--- THE PROBLEM ---
The response must consist of each line in the listing that has the word "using" in it.
---*---
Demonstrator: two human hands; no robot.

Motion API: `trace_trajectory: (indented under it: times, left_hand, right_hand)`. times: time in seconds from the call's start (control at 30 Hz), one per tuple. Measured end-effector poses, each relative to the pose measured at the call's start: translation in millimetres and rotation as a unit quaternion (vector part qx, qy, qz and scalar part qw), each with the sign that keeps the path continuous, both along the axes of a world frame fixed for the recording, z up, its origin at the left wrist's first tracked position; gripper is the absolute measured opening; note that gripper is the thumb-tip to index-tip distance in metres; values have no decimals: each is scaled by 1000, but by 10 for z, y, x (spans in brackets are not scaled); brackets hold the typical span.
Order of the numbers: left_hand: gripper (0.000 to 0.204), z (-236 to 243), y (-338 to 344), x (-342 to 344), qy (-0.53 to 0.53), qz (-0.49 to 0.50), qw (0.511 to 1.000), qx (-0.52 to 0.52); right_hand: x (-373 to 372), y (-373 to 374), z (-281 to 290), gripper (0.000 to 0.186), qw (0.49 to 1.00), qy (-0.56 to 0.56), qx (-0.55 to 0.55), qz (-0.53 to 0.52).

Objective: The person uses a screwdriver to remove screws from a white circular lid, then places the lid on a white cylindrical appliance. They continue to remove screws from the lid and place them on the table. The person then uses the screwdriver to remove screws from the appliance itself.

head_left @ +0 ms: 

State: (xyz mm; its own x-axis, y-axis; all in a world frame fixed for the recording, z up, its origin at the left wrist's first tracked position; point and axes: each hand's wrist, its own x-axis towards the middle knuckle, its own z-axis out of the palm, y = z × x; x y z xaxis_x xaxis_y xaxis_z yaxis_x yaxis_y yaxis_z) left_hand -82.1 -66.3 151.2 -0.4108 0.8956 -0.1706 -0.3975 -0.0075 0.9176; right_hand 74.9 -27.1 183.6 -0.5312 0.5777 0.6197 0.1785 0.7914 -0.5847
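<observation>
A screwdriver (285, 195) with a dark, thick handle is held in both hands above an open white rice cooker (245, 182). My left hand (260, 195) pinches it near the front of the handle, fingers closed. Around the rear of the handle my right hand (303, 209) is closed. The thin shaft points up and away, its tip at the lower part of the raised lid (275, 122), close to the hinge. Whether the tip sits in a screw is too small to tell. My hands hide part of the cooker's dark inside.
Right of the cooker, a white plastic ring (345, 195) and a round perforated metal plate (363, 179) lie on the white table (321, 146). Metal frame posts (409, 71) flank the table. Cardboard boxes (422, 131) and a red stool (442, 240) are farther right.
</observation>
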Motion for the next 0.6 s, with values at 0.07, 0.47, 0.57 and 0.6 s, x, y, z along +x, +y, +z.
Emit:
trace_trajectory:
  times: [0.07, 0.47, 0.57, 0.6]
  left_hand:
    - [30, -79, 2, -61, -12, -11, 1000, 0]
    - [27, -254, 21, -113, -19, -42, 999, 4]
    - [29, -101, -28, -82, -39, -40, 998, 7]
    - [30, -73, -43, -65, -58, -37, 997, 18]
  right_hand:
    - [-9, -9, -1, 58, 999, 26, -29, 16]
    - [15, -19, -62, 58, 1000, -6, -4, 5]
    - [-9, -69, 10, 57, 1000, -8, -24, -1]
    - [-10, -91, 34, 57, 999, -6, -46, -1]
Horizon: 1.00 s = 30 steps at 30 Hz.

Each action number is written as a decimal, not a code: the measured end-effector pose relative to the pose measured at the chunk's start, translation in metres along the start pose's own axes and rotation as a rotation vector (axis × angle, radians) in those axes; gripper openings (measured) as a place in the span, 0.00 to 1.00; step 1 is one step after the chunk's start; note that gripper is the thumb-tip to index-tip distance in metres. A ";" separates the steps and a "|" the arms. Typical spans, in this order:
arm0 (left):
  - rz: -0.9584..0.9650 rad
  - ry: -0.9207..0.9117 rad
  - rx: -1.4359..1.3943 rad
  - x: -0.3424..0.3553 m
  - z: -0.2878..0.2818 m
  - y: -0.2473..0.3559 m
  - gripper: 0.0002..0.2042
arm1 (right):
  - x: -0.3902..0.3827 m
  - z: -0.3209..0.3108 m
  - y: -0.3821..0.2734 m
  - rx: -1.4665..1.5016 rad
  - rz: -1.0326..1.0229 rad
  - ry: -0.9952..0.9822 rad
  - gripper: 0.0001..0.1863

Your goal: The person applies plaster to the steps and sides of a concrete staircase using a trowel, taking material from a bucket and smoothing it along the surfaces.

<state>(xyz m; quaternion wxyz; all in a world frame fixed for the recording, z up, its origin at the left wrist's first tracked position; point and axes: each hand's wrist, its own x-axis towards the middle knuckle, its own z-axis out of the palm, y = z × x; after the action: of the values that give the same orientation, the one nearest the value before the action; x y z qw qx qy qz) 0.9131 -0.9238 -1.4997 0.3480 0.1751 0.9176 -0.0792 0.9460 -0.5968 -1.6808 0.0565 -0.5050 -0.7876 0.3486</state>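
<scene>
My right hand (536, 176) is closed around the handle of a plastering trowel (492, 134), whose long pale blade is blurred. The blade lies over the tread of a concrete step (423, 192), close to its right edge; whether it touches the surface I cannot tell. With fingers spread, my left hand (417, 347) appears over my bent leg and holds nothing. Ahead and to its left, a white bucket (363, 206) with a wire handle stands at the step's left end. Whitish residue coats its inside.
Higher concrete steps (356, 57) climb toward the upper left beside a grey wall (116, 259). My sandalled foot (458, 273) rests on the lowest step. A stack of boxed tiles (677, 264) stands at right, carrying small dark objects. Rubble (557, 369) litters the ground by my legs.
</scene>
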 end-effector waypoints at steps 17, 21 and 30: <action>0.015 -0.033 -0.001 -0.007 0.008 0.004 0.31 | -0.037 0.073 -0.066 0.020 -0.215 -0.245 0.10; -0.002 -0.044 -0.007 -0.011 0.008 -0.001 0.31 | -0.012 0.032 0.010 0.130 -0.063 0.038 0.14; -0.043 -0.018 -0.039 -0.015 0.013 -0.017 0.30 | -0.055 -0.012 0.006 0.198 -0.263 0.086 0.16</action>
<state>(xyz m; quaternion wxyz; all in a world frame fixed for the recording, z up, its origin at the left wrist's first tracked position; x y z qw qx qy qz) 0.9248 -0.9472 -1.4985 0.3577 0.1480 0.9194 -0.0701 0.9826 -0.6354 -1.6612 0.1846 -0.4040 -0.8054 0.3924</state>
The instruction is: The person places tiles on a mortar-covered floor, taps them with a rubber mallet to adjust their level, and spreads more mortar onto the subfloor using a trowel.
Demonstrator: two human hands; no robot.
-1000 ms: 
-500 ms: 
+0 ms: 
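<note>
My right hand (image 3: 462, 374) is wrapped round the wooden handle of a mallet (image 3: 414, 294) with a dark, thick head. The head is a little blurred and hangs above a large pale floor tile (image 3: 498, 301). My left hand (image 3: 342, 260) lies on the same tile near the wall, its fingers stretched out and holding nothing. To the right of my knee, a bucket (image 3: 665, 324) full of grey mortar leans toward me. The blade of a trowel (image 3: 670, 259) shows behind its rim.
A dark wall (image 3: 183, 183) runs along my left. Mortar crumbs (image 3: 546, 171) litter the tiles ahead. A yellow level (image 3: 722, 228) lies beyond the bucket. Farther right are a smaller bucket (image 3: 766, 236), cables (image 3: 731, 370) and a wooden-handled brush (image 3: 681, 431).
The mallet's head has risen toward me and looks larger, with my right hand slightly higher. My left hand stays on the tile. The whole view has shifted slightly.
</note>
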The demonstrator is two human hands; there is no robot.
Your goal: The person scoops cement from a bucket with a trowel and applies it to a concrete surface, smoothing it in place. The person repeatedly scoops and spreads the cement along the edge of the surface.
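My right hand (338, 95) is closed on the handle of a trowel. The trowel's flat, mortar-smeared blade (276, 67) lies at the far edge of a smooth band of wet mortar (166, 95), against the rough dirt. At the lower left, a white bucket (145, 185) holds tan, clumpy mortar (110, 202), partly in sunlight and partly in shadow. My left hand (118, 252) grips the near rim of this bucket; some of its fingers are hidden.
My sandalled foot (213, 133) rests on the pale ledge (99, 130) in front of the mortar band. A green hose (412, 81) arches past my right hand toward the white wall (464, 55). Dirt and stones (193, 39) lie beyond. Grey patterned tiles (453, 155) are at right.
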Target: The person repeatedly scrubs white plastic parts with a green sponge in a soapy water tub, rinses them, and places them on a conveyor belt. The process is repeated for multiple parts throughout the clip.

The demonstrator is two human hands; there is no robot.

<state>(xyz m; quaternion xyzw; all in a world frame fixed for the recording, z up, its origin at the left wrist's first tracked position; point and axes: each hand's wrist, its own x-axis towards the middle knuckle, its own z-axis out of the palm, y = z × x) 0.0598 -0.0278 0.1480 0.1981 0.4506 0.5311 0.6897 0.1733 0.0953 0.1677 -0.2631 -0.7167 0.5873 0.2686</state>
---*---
--- RESPONSE TO THE EXERCISE ---
Your goal: The person applies plaster to the steps and sides of a concrete staircase using a trowel, taking material from a bucket and smoothing it along the surfaces.
The instruction is: The person places tiles on a mortar-covered floor, taps them with a rubber mallet to adjust their level, and spreads more mortar onto the subfloor using a trowel.

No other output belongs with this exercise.